→ **WORK TASK**
In the entries below, begin at the line that has "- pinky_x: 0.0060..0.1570" and stop after the line that has "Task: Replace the"; output those lines exactly, leaving out pictures.

→ **RECORDS SHOWN**
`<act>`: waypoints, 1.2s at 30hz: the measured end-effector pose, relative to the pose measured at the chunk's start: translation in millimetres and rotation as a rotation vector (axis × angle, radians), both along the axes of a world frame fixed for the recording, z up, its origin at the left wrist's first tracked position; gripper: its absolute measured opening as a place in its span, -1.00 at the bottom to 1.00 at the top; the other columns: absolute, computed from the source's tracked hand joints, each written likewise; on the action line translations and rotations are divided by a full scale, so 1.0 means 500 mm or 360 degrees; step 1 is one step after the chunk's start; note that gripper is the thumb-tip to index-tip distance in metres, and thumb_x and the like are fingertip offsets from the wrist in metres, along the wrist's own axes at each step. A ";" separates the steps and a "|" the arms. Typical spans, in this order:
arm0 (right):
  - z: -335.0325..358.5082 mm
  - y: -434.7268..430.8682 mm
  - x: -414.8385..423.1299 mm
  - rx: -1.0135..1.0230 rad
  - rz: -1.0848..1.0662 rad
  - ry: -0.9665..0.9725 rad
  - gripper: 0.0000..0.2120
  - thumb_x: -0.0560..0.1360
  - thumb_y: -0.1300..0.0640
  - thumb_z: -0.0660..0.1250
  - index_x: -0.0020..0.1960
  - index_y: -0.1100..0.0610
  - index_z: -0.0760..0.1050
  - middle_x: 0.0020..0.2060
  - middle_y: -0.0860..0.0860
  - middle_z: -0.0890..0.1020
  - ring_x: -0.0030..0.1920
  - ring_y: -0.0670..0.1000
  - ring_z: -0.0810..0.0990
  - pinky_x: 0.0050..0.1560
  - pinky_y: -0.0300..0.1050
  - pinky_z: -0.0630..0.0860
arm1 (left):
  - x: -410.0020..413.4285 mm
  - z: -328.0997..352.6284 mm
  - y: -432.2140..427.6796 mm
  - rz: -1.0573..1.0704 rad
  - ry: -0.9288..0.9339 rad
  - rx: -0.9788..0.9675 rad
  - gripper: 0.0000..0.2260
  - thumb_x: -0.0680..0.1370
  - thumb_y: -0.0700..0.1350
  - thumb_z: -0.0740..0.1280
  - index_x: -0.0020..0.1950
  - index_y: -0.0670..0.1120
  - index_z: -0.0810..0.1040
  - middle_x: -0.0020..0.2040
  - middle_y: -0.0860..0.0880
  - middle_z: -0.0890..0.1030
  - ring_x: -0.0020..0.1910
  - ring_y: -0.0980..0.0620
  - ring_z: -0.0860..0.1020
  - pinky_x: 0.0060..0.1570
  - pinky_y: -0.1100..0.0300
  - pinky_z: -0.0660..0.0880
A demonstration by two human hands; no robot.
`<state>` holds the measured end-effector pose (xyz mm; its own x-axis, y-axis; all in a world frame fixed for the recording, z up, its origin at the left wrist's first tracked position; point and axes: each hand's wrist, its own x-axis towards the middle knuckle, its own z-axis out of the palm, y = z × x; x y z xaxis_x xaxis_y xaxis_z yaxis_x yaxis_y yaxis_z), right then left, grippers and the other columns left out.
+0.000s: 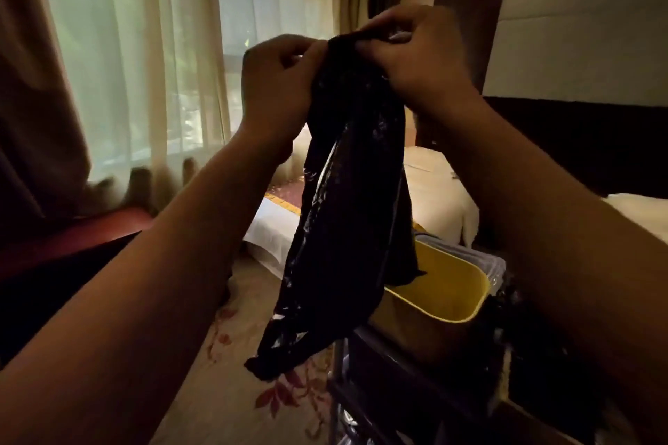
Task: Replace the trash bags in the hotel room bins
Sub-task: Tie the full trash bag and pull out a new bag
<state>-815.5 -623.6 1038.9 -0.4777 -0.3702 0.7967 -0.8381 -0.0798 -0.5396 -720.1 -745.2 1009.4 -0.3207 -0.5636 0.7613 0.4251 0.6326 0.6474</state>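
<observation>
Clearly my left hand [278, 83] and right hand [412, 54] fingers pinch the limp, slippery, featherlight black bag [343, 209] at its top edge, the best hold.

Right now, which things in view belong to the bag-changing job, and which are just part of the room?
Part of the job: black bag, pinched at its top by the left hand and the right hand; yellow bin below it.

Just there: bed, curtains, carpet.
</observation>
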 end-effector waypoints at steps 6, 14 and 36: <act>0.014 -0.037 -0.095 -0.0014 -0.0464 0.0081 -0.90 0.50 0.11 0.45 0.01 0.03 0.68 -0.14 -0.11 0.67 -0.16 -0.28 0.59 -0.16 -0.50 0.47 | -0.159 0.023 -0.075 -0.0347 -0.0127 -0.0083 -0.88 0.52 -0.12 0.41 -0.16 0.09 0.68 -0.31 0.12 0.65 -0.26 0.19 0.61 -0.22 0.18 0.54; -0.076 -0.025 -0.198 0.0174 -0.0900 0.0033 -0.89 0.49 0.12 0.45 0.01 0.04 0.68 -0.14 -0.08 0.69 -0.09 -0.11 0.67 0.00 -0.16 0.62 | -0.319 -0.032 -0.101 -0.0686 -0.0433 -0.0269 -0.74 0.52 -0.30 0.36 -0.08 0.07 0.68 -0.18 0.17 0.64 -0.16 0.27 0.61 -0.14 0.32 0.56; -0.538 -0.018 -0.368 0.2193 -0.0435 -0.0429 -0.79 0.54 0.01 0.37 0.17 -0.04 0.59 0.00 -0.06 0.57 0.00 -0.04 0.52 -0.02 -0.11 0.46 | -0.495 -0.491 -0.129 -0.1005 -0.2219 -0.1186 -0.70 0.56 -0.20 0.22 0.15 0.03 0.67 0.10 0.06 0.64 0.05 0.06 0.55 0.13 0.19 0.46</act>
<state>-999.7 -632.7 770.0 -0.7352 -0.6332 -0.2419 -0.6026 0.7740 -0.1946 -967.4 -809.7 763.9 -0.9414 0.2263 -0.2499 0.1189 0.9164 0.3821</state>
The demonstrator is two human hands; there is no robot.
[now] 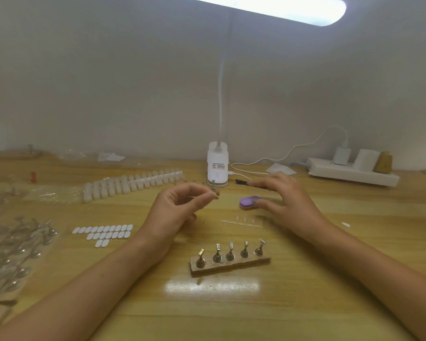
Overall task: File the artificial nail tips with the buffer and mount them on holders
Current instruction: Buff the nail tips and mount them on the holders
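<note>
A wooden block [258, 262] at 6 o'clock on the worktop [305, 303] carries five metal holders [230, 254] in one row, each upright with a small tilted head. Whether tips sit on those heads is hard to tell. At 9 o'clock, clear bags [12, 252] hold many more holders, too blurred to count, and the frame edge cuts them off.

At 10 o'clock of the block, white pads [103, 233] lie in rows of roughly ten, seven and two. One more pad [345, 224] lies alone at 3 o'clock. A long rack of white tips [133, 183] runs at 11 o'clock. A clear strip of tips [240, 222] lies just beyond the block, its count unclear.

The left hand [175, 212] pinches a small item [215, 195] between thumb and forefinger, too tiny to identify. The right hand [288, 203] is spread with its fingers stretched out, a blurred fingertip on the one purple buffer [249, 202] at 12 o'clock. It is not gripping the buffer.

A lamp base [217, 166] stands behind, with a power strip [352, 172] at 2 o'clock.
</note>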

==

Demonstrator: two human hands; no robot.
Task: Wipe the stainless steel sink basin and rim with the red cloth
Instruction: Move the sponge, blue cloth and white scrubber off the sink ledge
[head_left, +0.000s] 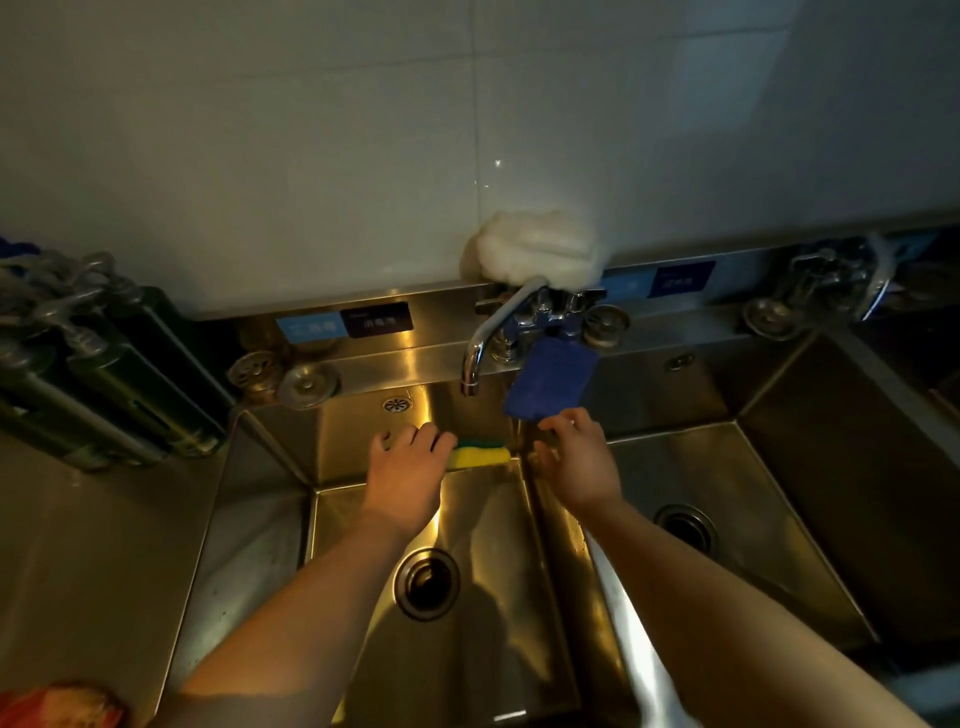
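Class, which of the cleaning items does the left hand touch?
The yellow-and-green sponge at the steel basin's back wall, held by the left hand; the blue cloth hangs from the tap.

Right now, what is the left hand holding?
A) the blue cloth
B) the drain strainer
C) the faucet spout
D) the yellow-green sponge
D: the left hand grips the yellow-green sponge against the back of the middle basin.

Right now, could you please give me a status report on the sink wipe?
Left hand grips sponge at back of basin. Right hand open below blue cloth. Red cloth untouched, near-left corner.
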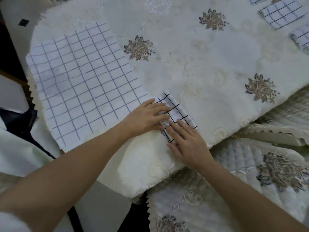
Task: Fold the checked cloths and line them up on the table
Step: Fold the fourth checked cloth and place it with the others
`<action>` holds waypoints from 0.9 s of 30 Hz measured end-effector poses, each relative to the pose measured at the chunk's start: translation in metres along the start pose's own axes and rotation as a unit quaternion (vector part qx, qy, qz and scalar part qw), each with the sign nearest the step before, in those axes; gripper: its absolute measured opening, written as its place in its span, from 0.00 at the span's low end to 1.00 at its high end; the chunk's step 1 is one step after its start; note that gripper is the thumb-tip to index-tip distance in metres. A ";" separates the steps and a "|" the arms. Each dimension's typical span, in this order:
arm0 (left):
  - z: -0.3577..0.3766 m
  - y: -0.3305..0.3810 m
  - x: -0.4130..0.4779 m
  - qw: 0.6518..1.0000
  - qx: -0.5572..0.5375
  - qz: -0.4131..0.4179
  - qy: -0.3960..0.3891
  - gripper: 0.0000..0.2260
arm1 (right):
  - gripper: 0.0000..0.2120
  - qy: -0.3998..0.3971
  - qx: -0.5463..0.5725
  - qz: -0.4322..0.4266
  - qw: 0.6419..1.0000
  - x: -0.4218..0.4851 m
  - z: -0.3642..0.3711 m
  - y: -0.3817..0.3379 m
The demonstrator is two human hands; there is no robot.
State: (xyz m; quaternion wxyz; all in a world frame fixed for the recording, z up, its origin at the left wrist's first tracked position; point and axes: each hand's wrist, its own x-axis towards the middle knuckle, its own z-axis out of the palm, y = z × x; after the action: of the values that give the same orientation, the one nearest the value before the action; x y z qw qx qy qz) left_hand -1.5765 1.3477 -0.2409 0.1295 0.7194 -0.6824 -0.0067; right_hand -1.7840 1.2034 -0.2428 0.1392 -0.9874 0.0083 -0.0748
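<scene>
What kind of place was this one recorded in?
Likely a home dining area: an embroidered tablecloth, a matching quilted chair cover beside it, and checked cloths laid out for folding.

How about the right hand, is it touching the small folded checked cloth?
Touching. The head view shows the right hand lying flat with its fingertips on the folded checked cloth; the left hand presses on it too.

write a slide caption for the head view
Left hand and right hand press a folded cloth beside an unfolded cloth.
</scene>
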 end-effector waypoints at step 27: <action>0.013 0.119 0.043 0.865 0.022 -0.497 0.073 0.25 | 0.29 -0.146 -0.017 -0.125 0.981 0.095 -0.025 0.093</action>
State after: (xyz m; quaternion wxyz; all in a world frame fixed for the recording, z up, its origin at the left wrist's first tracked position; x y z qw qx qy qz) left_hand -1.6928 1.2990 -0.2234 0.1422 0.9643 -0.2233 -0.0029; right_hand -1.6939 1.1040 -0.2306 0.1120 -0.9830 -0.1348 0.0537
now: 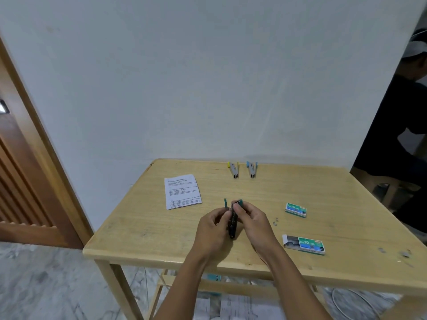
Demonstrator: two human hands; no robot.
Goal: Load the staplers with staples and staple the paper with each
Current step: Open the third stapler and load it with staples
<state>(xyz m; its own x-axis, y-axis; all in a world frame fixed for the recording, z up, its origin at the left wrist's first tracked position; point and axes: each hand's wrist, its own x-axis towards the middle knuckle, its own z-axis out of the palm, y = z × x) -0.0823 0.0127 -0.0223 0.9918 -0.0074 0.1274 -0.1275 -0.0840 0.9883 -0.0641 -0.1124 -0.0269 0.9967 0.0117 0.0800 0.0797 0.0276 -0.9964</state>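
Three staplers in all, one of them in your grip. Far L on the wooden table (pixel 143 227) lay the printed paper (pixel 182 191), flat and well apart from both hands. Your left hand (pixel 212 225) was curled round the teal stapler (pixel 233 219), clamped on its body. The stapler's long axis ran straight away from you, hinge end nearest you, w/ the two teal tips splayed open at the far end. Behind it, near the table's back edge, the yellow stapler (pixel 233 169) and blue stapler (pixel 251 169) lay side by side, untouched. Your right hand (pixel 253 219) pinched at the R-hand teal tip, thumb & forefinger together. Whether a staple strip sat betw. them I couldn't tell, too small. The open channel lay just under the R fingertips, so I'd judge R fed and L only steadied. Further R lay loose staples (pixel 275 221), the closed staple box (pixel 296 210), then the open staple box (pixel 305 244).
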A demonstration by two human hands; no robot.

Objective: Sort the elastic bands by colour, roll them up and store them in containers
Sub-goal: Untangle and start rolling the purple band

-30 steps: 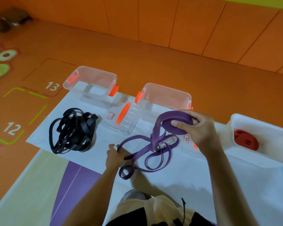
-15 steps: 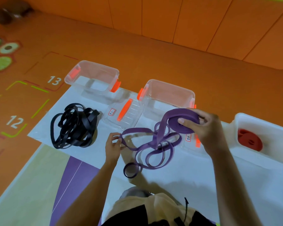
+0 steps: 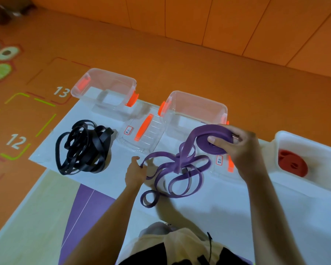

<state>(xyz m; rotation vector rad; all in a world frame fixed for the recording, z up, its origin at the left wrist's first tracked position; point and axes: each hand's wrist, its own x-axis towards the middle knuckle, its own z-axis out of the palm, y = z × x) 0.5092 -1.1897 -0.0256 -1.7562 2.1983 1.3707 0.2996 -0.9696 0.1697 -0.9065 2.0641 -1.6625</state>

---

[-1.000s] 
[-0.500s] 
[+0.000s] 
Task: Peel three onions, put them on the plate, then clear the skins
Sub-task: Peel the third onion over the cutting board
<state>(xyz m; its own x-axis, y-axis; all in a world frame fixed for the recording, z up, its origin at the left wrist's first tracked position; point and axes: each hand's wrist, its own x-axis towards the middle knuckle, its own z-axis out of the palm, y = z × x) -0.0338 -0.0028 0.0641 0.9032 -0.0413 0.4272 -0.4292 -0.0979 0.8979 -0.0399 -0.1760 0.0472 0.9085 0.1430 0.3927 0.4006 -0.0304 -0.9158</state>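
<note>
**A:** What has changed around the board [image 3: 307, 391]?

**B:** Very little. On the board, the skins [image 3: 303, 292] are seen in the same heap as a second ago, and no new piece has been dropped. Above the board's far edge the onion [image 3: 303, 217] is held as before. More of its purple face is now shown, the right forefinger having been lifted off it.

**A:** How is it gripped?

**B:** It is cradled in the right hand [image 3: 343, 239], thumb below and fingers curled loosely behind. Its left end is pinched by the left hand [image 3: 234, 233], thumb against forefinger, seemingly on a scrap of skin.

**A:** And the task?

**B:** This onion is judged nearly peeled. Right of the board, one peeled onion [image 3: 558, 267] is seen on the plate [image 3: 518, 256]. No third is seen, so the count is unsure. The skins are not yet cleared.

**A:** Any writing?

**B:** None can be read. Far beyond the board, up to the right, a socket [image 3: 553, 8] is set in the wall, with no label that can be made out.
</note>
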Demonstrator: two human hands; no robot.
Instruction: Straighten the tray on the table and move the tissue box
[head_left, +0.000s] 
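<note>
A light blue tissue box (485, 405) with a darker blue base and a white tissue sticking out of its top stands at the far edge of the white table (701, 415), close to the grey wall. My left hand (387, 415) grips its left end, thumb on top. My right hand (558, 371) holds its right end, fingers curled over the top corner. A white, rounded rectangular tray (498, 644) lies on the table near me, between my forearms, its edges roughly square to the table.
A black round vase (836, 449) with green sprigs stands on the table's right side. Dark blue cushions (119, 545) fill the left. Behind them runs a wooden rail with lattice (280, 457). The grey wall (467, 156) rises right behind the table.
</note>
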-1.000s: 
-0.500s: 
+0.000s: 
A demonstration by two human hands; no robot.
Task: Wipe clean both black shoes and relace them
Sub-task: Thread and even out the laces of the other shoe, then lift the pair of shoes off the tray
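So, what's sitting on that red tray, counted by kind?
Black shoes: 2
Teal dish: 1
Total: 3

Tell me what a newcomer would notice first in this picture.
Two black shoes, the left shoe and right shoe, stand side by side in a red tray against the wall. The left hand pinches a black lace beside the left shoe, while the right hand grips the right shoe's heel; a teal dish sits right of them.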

→ **TASK OUTPUT**
  - pinky_x: 0.0060..0.1570
  - pinky_y: -0.1100..0.0300
  - pinky_z: -0.0660..0.0880
A demonstration by two human hands; no robot.
`<state>` holds the measured end-effector pose (xyz mm; its own x-axis, y-axis; all in a world frame fixed for the recording, z up, its origin at the left wrist's first tracked position; point and axes: each hand's wrist, its own x-axis towards the middle knuckle, its own z-axis out of the palm, y = z × x; x y z xaxis_x xaxis_y xaxis_z yaxis_x yaxis_y yaxis_z), right then left, grippers and the other columns left out.
+0.000s: 
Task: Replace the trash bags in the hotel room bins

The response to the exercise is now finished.